O interessante das artes, seja ela qual for, é o fato de trazer para perto de nós não só o prazer do contato com a expressão e ideia do outro, mas também realidades alheias à nossa. Talvez seja esse o diferencial que mais me agrada em expressões artísticas como o livro Infiel e o filme Flor do Deserto. É a capacidade da arte de colocar outros povos e outras culturas em contato com vivências e referências tão diversas e inimagináveis, a ponto de pararmos para refletir sobre questões básicas como liberdade, respeito e dignidade – que normalmente não temos tempo de valorizar. Quando nos damos conta de que isso é o que falta em sociedades como a somali, e tantas outras na África, percebemos o inferno que deve ser a vida dessas meninas e futuras mulheres submetidas à humilhação da circuncisão genital feminina.

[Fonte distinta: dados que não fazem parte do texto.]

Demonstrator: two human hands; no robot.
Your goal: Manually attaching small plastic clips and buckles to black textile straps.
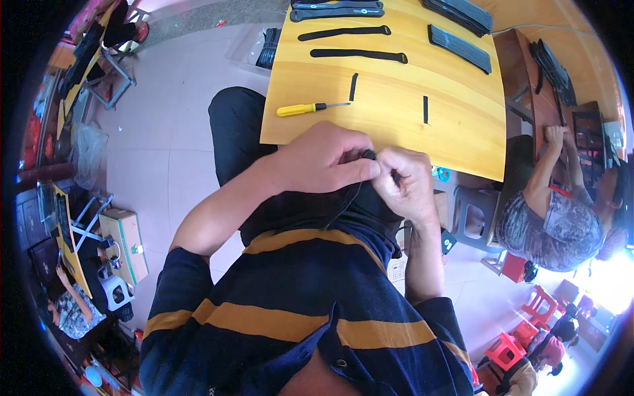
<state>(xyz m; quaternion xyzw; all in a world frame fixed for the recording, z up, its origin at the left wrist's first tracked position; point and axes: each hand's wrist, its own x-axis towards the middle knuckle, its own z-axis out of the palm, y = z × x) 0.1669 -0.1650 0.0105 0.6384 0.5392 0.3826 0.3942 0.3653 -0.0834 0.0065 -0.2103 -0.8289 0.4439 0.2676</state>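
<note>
Left hand (323,162) and right hand (406,185) pinch small black strap piece (370,156) together, just off near edge of yellow table (456,125); yellow screwdriver (310,107) at 11 o'clock, short black strips (353,87) at 12; tabletop between mostly open

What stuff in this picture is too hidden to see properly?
- Small black piece, head view: pinched between left hand and right hand; fingers cover its shape.
- Black strap stacks, head view: cut off by the top edge.
- Neighbouring person's work: too small and bent by the rim.
</note>
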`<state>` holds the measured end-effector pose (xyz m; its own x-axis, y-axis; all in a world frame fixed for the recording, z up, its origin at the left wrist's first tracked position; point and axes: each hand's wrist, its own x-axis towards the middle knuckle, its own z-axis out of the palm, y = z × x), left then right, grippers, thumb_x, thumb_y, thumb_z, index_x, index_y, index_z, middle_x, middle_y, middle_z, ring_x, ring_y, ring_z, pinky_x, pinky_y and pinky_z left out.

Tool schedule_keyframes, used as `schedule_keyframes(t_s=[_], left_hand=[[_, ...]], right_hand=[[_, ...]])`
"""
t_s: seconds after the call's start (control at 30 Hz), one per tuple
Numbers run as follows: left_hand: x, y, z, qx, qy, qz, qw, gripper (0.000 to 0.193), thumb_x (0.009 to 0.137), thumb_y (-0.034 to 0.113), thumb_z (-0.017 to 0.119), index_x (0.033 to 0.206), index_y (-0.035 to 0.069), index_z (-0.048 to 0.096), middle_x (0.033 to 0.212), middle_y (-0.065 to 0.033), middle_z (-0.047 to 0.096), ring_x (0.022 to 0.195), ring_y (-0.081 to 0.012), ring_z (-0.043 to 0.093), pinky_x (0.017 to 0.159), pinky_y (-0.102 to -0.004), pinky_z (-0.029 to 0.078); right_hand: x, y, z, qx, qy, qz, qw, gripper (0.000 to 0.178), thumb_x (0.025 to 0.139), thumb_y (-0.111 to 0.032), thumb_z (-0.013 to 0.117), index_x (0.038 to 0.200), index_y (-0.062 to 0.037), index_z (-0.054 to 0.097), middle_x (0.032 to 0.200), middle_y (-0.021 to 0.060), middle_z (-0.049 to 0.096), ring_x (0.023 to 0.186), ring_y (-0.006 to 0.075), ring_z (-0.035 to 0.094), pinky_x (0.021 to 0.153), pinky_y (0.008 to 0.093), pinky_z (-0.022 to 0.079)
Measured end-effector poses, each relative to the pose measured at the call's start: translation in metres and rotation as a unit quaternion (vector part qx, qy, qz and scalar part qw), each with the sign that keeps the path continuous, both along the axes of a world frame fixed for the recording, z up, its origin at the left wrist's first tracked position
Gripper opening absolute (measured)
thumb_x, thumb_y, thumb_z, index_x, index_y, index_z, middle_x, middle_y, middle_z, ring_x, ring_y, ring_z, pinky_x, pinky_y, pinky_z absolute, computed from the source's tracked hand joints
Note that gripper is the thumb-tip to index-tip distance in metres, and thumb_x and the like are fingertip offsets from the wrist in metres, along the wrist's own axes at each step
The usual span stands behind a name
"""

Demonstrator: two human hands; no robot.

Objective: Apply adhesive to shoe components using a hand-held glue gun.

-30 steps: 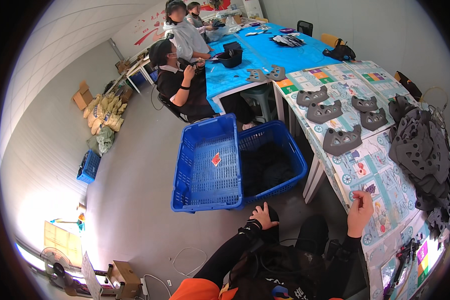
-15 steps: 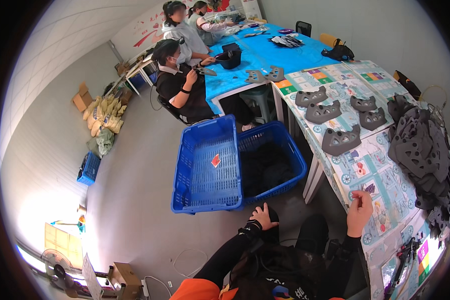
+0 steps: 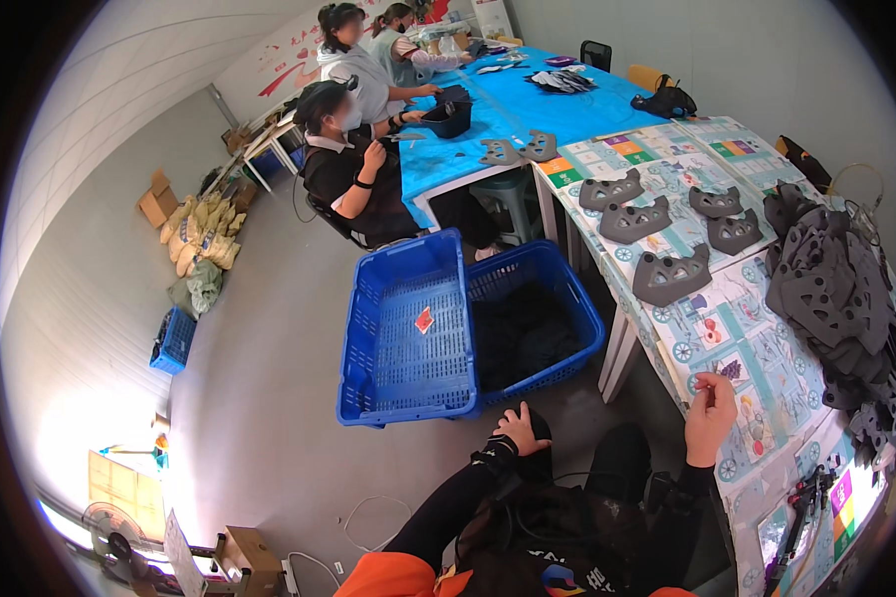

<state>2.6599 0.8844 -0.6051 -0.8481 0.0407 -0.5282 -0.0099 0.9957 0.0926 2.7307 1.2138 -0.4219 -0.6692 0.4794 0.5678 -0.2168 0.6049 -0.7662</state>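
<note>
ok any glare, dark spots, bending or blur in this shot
Head view: white glare burns out the area above the round dark fan; head view: dark contents of the right-hand blue plastic crate sink into shadow; head view: black corners, white panelled ceiling bowed, bare left hand and right hand fairly sharp.

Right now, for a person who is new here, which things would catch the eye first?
Probably the bright blue table cover at the top, then the two blue crates in the middle. At the right, a heap of dark grey pieces lies on a patterned cover, beyond the right hand.
</note>
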Motion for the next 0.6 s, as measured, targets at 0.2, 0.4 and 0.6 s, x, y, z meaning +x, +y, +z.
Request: schedule_keyframes(t_s=[0.2, 0.4, 0.6], left_hand=[[-0.0012, 0.0008, 0.0031, 0.006, -0.022, 0.007, 1.000, 0.127, 0.077, 0.074, 0.076, 0.167, 0.012, 0.011, 0.155, -0.0247, 0.035, 0.139, -0.0431, 0.047, 0.105, -0.0594, 0.048], [-0.0006, -0.0007, 0.0028, 0.011, -0.024, 0.012, 1.000, 0.128, 0.076, 0.074, 0.077, 0.167, 0.011, 0.011, 0.155, -0.0246, 0.035, 0.140, -0.0431, 0.047, 0.106, -0.0591, 0.048], [-0.0003, 0.0000, 0.0014, 0.003, -0.026, 0.009, 1.000, 0.129, 0.077, 0.075, 0.075, 0.167, 0.012, 0.009, 0.155, -0.0244, 0.036, 0.139, -0.0429, 0.047, 0.106, -0.0592, 0.048]], right_hand=[[-0.0003, 0.0009, -0.0013, 0.009, 0.005, 0.000, 1.000, 0.023, 0.085, 0.013, 0.053, 0.098, -0.0012, 0.065, 0.085, 0.0099, 0.061, 0.076, 0.0233, 0.061, 0.068, 0.0326, 0.047], [0.0000, -0.0005, 0.0022, 0.024, 0.006, 0.000, 1.000, 0.023, 0.084, 0.013, 0.053, 0.097, -0.0010, 0.065, 0.085, 0.0104, 0.061, 0.076, 0.0247, 0.061, 0.068, 0.0333, 0.047], [0.0005, -0.0015, 0.0032, 0.024, 0.005, 0.000, 1.000, 0.021, 0.085, 0.013, 0.053, 0.096, -0.0004, 0.065, 0.085, 0.0107, 0.060, 0.076, 0.0252, 0.061, 0.068, 0.0335, 0.047]])
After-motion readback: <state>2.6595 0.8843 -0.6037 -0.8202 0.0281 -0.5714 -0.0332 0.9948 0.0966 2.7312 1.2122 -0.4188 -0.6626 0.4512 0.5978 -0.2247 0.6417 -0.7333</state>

Em Infiel (Companhia das Letras, 496 páginas), a somali Ayaan Hirsi Ali conta como cresceu numa sociedade em que não se tem identidade própria a não ser aquela do clã; em que as mulheres são, ainda pequenas, mutiladas para não sentir prazer sexual; onde o pai e o irmão escolhem seu marido; onde a mulher não tem voz ativa, não deve pensar, dar opinião, andar com o rosto descoberto, nem desacompanhada de um homem da família. Conta como venceu tudo isso, refugiou-se na Holanda, tornou-se deputada, lutou contra o radicalismo do islã e pelos direitos da mulher muçulmana. Conta como passou a questionar a existência de Deus e a veracidade dos dogmas islâmicos nos quais foi criada. Conta como foi perseguida por isso, ameaçada de morte e teve de ser mudar para os Estados Unidos.

Assim como Waris Dirie, Ayann encontrou nas artes uma via de acesso à opinião pública e a outros povos, distantes do seu. Povos que entendem tais práticas como sendo uma barbaridade atroz. Só a conscientização plantará a semente da mudança, ou pelo menos da proteção de quem já sofre com a mutilação.